Maximum Pb2+ and Cd2+ removal occurred at pH 4.5 and 5.0 for KPP and MKPP, respectively [Fig. 9(A and B)]. At a metal concentration of 10 mg L−1 and a 2 g L−1 adsorbent dose, Pb2+ removal increased from 24 to 98% for KPP and 13 to 83% for MKPP when pH rose from 2.0 to 6.0. Similarly, Cd2+ removal went up from 1 to 83% using KPP and 2 to 43% using MKPP upon increasing the initial pH from 2.0 to 6.0. Above the adsorbents' pHPZC the surface is negatively charged. Here, much more metal adsorption was observed. When KPP and MKPP was used to adsorb Pb2+ and Cd2+ at pH > pHZPC, the solution equilibrium pH dropped. This occurs because deprotonation of the adsorbent's acidic functional groups releases H3O+ as metal cations are adsorbed.5,8 Therefore, all the kinetic and equilibrium sorption experiments of were carried out at pH 4.5 and 5.0.

3.3. Cd2+ and Pb2+ sorption mechanism

Agricultural crop residues contain cellulose, lignin, lipids, proteins, simple sugars, starches, functional group-rich compounds that can bind heavy metals.78 Specifically, seed pods constituting KPP and MKPP contain a rich variety of secondary metabolite compounds including glycosides, flavenoids, phenolic compounds, oxepins, fatty acids and phytosterols.79 We thought these would uniquely contribute to metal chelation and sorption.

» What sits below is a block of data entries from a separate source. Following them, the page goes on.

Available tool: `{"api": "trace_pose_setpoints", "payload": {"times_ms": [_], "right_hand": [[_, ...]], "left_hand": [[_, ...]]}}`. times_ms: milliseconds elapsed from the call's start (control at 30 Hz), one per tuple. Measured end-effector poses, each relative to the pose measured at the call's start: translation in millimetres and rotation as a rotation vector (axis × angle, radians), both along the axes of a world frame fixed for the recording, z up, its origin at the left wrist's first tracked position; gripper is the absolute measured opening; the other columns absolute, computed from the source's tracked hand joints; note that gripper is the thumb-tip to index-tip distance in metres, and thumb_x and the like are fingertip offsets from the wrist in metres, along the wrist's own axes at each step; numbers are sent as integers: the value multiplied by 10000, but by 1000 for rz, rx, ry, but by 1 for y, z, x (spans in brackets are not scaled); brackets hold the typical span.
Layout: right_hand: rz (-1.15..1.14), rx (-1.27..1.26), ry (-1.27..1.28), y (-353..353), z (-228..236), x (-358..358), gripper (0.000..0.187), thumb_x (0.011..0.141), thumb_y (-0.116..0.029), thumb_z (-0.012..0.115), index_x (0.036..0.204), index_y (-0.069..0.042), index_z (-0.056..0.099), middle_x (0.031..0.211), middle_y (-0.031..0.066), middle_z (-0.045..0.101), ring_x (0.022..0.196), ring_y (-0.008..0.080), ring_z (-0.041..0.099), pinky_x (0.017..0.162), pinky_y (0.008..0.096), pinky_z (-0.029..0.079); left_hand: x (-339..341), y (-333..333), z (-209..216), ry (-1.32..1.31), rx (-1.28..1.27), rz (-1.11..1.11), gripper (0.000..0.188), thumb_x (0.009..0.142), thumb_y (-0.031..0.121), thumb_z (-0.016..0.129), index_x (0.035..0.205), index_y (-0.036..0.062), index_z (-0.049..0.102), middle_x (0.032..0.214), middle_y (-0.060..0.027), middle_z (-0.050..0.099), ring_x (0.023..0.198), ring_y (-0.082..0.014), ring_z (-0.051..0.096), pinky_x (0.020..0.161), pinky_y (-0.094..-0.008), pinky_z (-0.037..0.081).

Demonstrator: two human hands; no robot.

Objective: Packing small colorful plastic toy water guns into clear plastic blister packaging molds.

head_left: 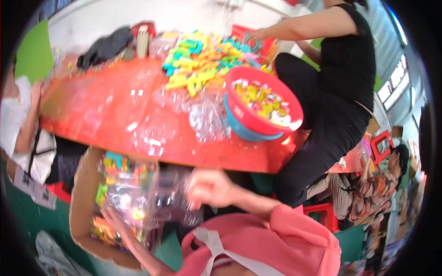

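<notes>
1. Bagging step, by my reading: the right hand (209, 186), fingers curled, pinches a clear crinkly plastic bag (172, 198) below the red table's (115, 115) edge.
2. The left hand (115, 216) reaches into a brown cardboard box of packed colourful toys (115, 193); its grip is blurred, so I cannot tell.
3. Next calls for holding the bag's mouth open.
4. A red bowl nested in a blue basin (262, 103) sits on the table to the right.

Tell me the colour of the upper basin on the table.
Red basin, nested in a blue one; head view.

Clear plastic bag (172, 198) — crumpled, blurred, just above a box of packed toys (117, 198)
</notes>
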State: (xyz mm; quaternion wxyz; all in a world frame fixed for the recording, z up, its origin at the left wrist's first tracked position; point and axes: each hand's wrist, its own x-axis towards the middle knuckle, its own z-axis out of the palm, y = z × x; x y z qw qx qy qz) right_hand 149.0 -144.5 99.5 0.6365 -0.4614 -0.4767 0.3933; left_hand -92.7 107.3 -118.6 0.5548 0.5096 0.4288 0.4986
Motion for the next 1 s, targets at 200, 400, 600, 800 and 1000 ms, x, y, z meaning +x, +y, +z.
{"api": "trace_pose_setpoints", "payload": {"times_ms": [200,400,600,800,1000], "right_hand": [[-521,-23,-658,55,35,70,100,941,-87,605,910,7,594,723,55,600,614,126,580,573,266,468],[-542,314,-1416,169,-17,164,236,841,-93,691,1057,-16,636,963,159,661,836,358,623,724,391,509],[-460,-40,-862,139,12,77,248,886,-172,689,1058,3,651,797,82,692,708,131,649,624,301,509],[-91,-207,-216,66,0,-13,181,837,-161,765,941,-44,676,795,-9,625,664,49,540,612,228,458],[-277,-81,-600,65,-8,-25,254,763,-137,817,916,-34,642,765,-12,580,602,51,472,533,216,409]], "left_hand": [[-43,2,18,-140,-128,93,458,971,244,617,1375,87,470,1073,-31,608,906,-130,587,721,-291,510],[25,-41,89,-343,-140,5,477,948,167,642,1383,99,458,992,-14,598,727,-78,563,613,-246,496],[74,-67,133,-391,164,-203,393,949,11,585,1320,47,463,955,-23,591,705,-83,558,614,-237,523],[97,-90,150,-16,554,-261,354,907,-26,618,1249,19,541,1104,-118,594,990,-224,604,815,-308,490],[104,-111,149,111,515,-444,455,896,119,604,1326,27,489,1159,-173,570,1010,-324,585,831,-382,489]]}}
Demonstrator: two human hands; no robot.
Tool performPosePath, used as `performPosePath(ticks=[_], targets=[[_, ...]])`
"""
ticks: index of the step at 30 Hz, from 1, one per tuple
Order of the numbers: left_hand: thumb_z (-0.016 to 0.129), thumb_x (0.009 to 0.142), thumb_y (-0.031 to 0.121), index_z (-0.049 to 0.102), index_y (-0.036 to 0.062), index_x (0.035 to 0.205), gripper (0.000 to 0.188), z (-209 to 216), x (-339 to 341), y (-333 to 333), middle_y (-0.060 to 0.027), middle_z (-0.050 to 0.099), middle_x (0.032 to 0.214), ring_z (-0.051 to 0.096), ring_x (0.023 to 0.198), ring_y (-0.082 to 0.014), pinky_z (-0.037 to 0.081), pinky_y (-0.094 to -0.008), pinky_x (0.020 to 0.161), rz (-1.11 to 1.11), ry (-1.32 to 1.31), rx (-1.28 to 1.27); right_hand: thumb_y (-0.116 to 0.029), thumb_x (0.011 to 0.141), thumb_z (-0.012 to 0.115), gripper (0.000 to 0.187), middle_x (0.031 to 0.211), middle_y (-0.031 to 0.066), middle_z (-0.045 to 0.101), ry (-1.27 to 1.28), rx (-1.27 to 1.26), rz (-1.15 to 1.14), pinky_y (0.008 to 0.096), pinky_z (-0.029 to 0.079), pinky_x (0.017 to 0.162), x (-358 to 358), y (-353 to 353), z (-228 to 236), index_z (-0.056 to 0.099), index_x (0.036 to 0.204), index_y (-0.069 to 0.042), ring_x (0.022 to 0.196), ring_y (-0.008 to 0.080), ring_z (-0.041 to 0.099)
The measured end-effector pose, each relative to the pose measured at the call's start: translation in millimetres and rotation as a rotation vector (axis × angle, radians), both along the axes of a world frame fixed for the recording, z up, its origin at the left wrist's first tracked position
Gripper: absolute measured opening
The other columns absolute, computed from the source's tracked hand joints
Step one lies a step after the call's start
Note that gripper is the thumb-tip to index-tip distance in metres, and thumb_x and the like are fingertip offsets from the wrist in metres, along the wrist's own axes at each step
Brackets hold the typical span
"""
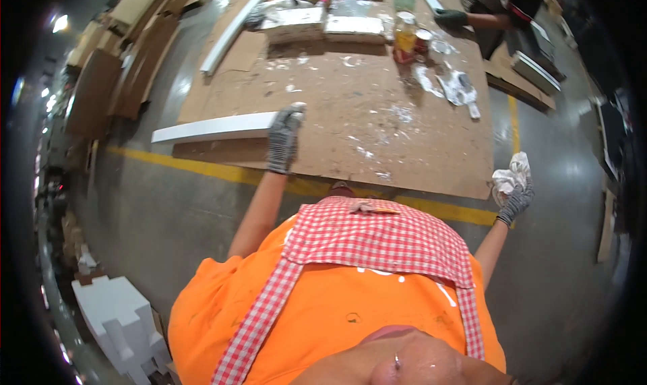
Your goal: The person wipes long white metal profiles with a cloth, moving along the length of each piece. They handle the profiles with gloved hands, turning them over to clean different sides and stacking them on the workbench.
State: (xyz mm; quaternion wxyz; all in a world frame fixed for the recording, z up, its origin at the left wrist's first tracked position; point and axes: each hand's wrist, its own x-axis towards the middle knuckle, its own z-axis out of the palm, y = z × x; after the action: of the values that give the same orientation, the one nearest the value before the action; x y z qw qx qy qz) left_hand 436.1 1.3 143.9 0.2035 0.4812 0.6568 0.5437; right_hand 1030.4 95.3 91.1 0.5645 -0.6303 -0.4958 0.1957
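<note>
While the brown worktop (350,125) lies spattered with white, a long white strip (212,127) rests along its near left edge, overhanging the left side. The gloved left hand (284,137) is closed over the strip's right end. Off the near right corner, the gloved right hand (515,195) clutches a crumpled white rag (510,177).

A large brown board worktable (337,125) is seen, its top smeared and flecked with white paste. A long white moulding strip (212,127) is laid across its near left corner — one end overhanging the edge. Toward the far side, flat white blocks (323,26) are stacked, with another white strip (237,26) lying slantwise beside them. At the far right, jars (411,38) are stood, and crumpled paste-stained wrapping (453,85) is spread nearby.
</note>
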Motion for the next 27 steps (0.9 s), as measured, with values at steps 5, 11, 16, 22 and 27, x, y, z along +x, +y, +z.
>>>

Previously, mechanisms have been proposed for aqueous Pb2+ and Cd2+ remediation,4,5,80 which included electrostatic attraction–repulsion interactions, ion exchange, functional group–metal complex formation, H-bonding, and chelation.81 The presence of so many components in Bauhinia purpurea which can chelate metals has focused our attention on the compounds which have been identified in this species as example adsorbents.79 Fig. 10 shows two of these more unique specific compounds from Bauhinia purpurea and a surface carboxylic acid as sample adsorption site for either Pb2+ or Cd2+. Of course many other specific adsorption sites exist.
image file: c6ra25295h-f10.tif
Fig. 10 Example Pb2+ and Cd2+ sorption complexes possible to representative chelating compounds present in KPP and MKPP.

Chelation of M2+ ions are shown by several functions in Fig. 10. o-Keto phenol functions in both the xylosyl flavone and taxifolin can singly or doubly chelate M2+ ions with the release of protons to solution. Likewise, the catechol function (shown here in taxifolin) can chelate to bind either M2+ to generate M+ or further to neutral complexes. Alternatively, a single carboxylate can combine with another chelating function to immobilize to metal. Metal–ligand chelation by oxygens is the major interaction in the 4.5–5.0 pH range.81 A possible mechanism for M2+ on the magnetite portion of MKPP is shown in Fig. 11, where surface Fe–OH or Fe–O– sites actively bind Cd2+ and Pb2+ ions.


image file: c6ra25295h-f11.tif
Fig. 11 Adsorption mechanism for Pb2+ and Cd2+ adsorption by MKPP.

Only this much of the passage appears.